Sleep Apnea is the temporary cessation of breathing during sleep and or airway obstruction. The purpose of this program is to educate the member as to causes of sleep apnea, and to provide guidance to the member regarding the plan benefit and the importance of using participating providers.
- All sleep studies REQUIRE Pre-certification by a YourChoice Nurse Advocate.
- A physician who specializes in Sleep Disorders (Diplomat of the American Board of Sleep Medicine) will supervise and interpret all Sleep Studies.
- Pre-test evaluation by a Physician who is a Diplomat of the American Board of Sleep Medicine is required when a sleep study is recommended by the primary care physician.
Medical Equipment Utilized for Sleep Apnea
If equipment is needed and ordered by the appropriate physician, the equipment must be issued through a network provider.
The equipment is rented initially for approximately 90 days. A Nurse Advocate will call you monthly for the first 3 months to assist with issues that may arise while adjusting to the equipment.

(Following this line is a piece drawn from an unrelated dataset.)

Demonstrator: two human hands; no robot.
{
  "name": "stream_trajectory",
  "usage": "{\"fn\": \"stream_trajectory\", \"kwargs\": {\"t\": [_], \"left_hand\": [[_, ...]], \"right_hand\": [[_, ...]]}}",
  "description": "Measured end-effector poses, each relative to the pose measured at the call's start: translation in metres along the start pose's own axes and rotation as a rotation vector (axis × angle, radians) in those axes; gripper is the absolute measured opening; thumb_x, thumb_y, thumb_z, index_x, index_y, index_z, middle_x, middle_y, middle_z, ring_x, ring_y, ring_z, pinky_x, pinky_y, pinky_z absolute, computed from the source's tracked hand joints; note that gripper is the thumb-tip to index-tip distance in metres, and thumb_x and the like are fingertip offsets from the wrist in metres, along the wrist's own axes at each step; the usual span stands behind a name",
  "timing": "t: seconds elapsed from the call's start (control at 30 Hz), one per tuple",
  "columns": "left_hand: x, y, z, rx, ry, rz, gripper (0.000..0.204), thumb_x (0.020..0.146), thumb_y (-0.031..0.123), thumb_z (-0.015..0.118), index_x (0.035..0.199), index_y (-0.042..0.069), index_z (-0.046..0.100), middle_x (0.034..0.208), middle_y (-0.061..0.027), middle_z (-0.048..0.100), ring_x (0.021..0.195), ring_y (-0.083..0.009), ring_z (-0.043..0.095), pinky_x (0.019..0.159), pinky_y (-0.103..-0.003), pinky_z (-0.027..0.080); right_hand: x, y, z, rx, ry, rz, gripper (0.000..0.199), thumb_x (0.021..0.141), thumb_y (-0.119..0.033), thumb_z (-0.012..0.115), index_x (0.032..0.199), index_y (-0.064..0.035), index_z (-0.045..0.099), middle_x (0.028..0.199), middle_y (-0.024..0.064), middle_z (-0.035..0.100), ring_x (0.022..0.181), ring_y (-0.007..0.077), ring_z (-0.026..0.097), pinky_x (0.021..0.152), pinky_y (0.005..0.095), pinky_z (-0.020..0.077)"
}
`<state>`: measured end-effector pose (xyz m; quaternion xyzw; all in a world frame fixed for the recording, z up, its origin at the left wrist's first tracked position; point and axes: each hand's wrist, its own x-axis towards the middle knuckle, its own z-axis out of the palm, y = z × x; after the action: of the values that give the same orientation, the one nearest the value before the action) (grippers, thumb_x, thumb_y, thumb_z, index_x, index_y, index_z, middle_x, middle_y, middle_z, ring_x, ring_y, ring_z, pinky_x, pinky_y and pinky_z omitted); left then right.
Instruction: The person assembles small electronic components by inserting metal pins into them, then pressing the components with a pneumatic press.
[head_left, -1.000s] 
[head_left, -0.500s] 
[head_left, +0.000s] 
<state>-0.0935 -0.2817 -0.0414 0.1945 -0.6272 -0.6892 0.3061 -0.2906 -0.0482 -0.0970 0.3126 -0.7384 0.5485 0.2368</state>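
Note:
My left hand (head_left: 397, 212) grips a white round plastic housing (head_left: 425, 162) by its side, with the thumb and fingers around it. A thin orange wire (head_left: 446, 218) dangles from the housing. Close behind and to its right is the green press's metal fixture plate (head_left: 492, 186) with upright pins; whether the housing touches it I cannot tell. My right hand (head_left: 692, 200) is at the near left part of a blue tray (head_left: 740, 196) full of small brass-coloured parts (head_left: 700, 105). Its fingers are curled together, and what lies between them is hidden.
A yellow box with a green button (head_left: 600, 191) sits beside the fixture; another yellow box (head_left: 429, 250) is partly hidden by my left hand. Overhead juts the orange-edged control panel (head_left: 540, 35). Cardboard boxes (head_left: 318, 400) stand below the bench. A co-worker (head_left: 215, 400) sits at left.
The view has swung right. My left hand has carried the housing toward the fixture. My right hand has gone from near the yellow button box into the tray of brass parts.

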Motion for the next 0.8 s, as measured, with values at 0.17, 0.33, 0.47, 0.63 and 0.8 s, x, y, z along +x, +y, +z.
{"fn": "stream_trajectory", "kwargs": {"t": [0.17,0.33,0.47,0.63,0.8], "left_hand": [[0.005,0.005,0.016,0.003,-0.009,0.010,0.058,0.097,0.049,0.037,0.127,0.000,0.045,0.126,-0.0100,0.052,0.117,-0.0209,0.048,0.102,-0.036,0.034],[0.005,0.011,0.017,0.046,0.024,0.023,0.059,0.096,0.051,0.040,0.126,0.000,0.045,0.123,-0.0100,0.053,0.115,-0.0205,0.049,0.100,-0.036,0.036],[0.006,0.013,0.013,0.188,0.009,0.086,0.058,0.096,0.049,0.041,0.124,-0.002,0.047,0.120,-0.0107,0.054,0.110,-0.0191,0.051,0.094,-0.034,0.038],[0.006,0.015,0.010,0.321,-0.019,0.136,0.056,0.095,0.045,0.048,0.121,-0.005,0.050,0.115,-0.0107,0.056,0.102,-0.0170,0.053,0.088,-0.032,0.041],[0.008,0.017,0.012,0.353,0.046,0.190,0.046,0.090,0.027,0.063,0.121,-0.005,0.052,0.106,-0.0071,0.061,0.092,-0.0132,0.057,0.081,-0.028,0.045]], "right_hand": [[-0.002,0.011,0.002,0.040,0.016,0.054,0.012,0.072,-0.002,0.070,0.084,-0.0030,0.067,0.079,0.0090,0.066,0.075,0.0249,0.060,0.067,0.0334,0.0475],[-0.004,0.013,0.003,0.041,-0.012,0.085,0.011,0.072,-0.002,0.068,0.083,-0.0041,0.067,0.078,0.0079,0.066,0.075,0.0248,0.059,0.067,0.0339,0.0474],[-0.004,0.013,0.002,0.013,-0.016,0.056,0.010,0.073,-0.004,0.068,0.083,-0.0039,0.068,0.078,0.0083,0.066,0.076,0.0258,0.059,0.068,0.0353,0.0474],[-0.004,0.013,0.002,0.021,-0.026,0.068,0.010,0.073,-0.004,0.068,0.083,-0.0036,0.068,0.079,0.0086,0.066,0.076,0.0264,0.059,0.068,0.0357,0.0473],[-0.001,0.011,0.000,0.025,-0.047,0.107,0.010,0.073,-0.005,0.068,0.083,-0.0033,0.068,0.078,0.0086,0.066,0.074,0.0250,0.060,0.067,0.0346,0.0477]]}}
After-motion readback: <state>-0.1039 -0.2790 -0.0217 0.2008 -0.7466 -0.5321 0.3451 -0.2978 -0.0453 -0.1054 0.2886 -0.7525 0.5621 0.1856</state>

We want you to be satisfied with the equipment and the treatment plan set forth by your physician.
Sleep Disorder Benefit
The Plan covers consultation and diagnostic testing for sleep apnea, a temporary cessation of breathing during sleep and or airway obstruction.
An In-Network Provider MUST provide these services. No benefit will be paid to an Out of Network provider
The plan benefit pays according to your level of benefit (Basic, Better, Best or Ultimate) at the time of service. The Member is responsible for any and all deductible and co-insurance according to the level of benefit (Basic, Better, Best or Ultimate) at the time of service.
Refer to the current Benefit Guide regarding benefit details.
To get started or for more information, contact Your Nurse Advocate.
More Information About Sleep Apnea
The Greek word "apnea" literally means "without breath." There are three types of apnea: obstructive, central, and mixed; of the three, obstructive is the most common. Despite the difference in the root cause of each type, in all three, people with untreated sleep apnea stop breathing repeatedly during their sleep, sometimes hundreds of times during the night and often for a minute or longer.
Obstructive sleep apnea (OSA) is caused by a blockage of the airway, usually when the soft tissue in the rear of the throat collapses and closes during sleep. In central sleep apnea, the airway is not blocked but the brain fails to signal the muscles to breathe. Mixed apnea, as the name implies, is a combination of the two. With each apnea event, the brain briefly arouses people with sleep apnea in order for them to resume breathing, but consequently sleep is extremely fragmented and of poor quality.
Sleep apnea is very common, as common as adult diabetes, and affects more than twelve million Americans, according to the National Institutes of Health. Risk factors include being male, overweight, and over the age of forty, but sleep apnea can strike anyone at any age, even children. Yet still because of the lack of awareness by the public and healthcare professionals, the vast majority remain undiagnosed and therefore untreated, despite the fact that this serious disorder can have significant consequences.
Untreated, sleep apnea can cause high blood pressure and other cardiovascular disease, memory problems, weight gain, impotency, and headaches. Moreover, untreated sleep apnea may be responsible for job impairment and motor vehicle crashes. Fortunately, sleep apnea can be diagnosed and treated. Several treatment options exist, and research into additional options continues.